If I’m honest, both my wife and I came into marriage with a subconscious commitment to this kind of relationship, and the results were not only personally devastating, but anti-gospel. Jesus never asserts his personal desires over and above his bride.
Matriarchy: The wife asserts her desires, the husband submits. Though I doubt any would publicly subscribe to this, it is, unfortunately, a settled pattern in many Christian homes. In this model, the husband mistakes weakness for meekness and, rather than honoring his wife, becomes bitter and distant (in effect dishonoring her).
Jesus was not weak, he was meek – he asserted his bride’s good, he didn’t passively give into it.
Pragmatism: We both assert our desires, and we both win. The reason this sounds so ideal is that it is so idealistic. The truth is, we don’t have the time, energy and resources to try and make ‘win-wins’ out of every minute situation in life. Nor, I might add, does this sound much like the Christ who called us to marriage.
It’s a hunch, but I doubt Jesus came to earth saying: “You get what you can out of this, and I’ll get what I can.” Pragmatism (a focus on what works), is a denial of the purpose of marriage – the point of marriage is not to do the greatest good to the greatest number (both of us, in this case), but to assert the image of Christ and the church to a watching world (Ephesians 5:23). So “work”, in this case, is contingent upon a definition of marriage’s purpose which goes little beyond realizing my own, personal desires.
Besides, if “work” means, “does what it’s meant to do”, then pragmatism, in that sense, doesn’t “work”.
Naivety: We’ll never disagree. Point 1: Okay, sure. Point 2: Jesus called us to be peacemakers, and that in the church. This assumes there will be conflict, and it assumes a non-passive approach. We’re not called to be peace-keepers, but makers, meaning: we have work to do.
A quick read through the New Testament ought to wash us clean of this one. Jesus had (has) conflict with his bride, and he’s perfect. So, to put it strangely – if there’s no conflict, something’s wrong.

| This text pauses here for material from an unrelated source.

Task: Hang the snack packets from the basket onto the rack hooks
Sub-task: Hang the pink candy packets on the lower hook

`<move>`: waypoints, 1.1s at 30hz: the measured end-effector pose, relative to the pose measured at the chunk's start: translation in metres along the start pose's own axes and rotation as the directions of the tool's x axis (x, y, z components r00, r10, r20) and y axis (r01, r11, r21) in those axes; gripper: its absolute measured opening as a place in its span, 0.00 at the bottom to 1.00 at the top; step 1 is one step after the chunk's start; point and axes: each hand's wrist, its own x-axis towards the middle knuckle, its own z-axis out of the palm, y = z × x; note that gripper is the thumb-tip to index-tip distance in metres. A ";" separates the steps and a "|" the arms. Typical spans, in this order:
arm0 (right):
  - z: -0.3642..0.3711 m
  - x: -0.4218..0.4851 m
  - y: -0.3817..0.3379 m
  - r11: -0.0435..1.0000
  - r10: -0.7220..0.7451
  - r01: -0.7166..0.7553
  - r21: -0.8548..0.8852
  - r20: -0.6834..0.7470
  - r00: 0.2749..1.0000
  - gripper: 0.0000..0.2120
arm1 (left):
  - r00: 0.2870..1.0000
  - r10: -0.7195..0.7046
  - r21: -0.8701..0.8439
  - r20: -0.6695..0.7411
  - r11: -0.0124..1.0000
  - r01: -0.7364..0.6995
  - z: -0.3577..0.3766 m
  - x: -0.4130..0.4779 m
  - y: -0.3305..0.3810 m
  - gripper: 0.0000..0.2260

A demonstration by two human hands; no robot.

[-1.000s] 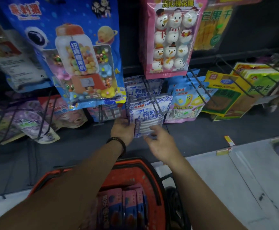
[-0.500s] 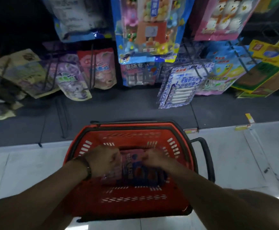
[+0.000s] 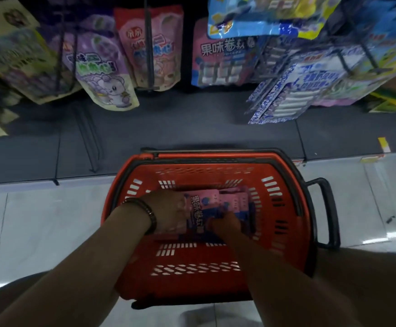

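Ahead, laden hooks point(image 3: 149, 46); basket point(image 3: 206, 164) around packets point(image 3: 203, 205).

both my hands down from the rack hooks point(image 3: 149, 55) into the basket point(image 3: 206, 171) | left hand point(image 3: 168, 211) now grips pink packet point(image 3: 200, 206) | right hand point(image 3: 225, 224) pinches its near end, just right of my left

Plastic, film, wire
The basket point(image 3: 284, 208) is moulded in matt red plastic; the pink packets point(image 3: 199, 208) are wrapped in glossy printed film; the hooks point(image 3: 149, 43) are formed of dark metal wire.
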 end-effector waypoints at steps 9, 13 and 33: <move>0.031 0.000 -0.010 0.964 0.040 -0.072 -0.255 -0.128 0.991 0.26 | 0.998 0.000 -0.031 -0.057 1.000 -0.001 -0.010 -0.001 0.002 0.16; 0.032 -0.011 -0.017 0.982 -0.122 0.114 -0.153 -0.039 0.992 0.09 | 0.999 0.007 -0.041 -0.048 0.999 -0.009 -0.013 -0.001 0.003 0.14; -0.200 -0.246 -0.054 0.603 -0.794 0.785 0.140 0.194 0.575 0.03 | 0.854 0.080 -0.609 -0.514 0.667 -0.429 0.010 -0.104 0.035 0.10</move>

Democracy: We both assert our desires, and someone wins. The truth will out, is the thought here. Except, there’s no real “truth” to whether we ought to go out for ice-cream or pizza. No argument can solve it. There’s no “right” answer to whether we should move to California or Timbuktu – these are morally neutral issues. In fact, let me be controversial: there’s no real truth as to whether the house should be clean or messy. We attach virtues to these things because we inherently view our personalities like good Pharisees – we make rules from them, and work outward.
Besides, this looks nothing like Christ and the church. Notice I’m not saying that we shouldn’t communicate our desires to one another: communicating our vulnerability is actually an investment, not a withdrawal. It’s a compliment to say, “I need you.” But saying, “Therefore, you must do this” is patently wrong on every account.

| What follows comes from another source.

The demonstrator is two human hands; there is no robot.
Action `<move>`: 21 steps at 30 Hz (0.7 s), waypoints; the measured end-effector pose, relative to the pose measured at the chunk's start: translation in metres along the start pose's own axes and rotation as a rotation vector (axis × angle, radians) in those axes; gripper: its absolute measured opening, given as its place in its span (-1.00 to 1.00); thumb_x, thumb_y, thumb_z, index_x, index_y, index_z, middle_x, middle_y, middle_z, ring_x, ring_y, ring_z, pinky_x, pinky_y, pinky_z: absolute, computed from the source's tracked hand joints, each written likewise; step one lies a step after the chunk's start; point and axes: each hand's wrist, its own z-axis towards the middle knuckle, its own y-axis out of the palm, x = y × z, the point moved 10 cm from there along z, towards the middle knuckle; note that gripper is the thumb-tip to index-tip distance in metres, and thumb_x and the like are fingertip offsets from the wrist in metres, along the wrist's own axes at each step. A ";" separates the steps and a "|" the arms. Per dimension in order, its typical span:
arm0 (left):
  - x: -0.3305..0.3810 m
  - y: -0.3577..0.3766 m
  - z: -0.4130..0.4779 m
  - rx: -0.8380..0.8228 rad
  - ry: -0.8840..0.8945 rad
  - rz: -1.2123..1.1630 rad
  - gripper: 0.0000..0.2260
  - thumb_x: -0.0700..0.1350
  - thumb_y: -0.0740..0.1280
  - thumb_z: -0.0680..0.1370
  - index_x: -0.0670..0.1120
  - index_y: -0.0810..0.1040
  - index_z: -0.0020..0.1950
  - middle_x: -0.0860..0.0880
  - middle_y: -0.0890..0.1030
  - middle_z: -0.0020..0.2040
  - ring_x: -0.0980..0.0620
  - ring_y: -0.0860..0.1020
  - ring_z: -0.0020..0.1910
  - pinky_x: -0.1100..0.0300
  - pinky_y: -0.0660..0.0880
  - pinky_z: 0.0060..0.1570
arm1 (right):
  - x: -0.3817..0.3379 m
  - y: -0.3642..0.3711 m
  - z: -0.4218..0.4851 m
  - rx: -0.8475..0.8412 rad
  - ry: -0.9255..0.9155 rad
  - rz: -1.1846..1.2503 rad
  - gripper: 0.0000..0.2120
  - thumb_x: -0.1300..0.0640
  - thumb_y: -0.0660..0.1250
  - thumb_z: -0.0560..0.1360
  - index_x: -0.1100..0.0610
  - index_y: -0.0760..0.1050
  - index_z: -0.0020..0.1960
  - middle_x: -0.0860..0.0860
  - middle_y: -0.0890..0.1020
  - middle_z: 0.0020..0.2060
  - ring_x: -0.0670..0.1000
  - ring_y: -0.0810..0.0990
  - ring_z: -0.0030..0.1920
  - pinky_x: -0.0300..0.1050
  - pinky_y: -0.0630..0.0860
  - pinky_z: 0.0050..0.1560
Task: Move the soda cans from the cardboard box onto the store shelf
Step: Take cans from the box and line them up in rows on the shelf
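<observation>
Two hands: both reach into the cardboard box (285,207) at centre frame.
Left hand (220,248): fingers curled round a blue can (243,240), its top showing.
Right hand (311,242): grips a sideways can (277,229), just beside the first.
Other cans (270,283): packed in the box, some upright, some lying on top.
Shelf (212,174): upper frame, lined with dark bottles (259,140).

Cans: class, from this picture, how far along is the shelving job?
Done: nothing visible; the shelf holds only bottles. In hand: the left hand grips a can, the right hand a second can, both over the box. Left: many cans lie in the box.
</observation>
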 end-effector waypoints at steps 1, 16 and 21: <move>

Coldness: Neither of us assert our desires, and no one submits. Clearly, when you’ve reached this point, there’s bitterness and the whole operation’s gone amuck. Jesus communicates his desires toward us, and he invites us to communicate our desires to him. So – this is radically anti-gospel as well. This is a roommate scenario, not a Song of Solomon one.
Absurdity: Both of us assert the others’ desire, and no one submits. This is the closest to true complementarianism, but it’s only flaw is that it’s absurd. I believe it is in The Four Loves that C.S. Lewis points out that two people sitting at a dining table insisting that they pour the others’ tea has less to do with love and more to do with absurd false-humility. The beautiful thing about complementarianism is that it’s just like this, without the absurdity, which leads us to…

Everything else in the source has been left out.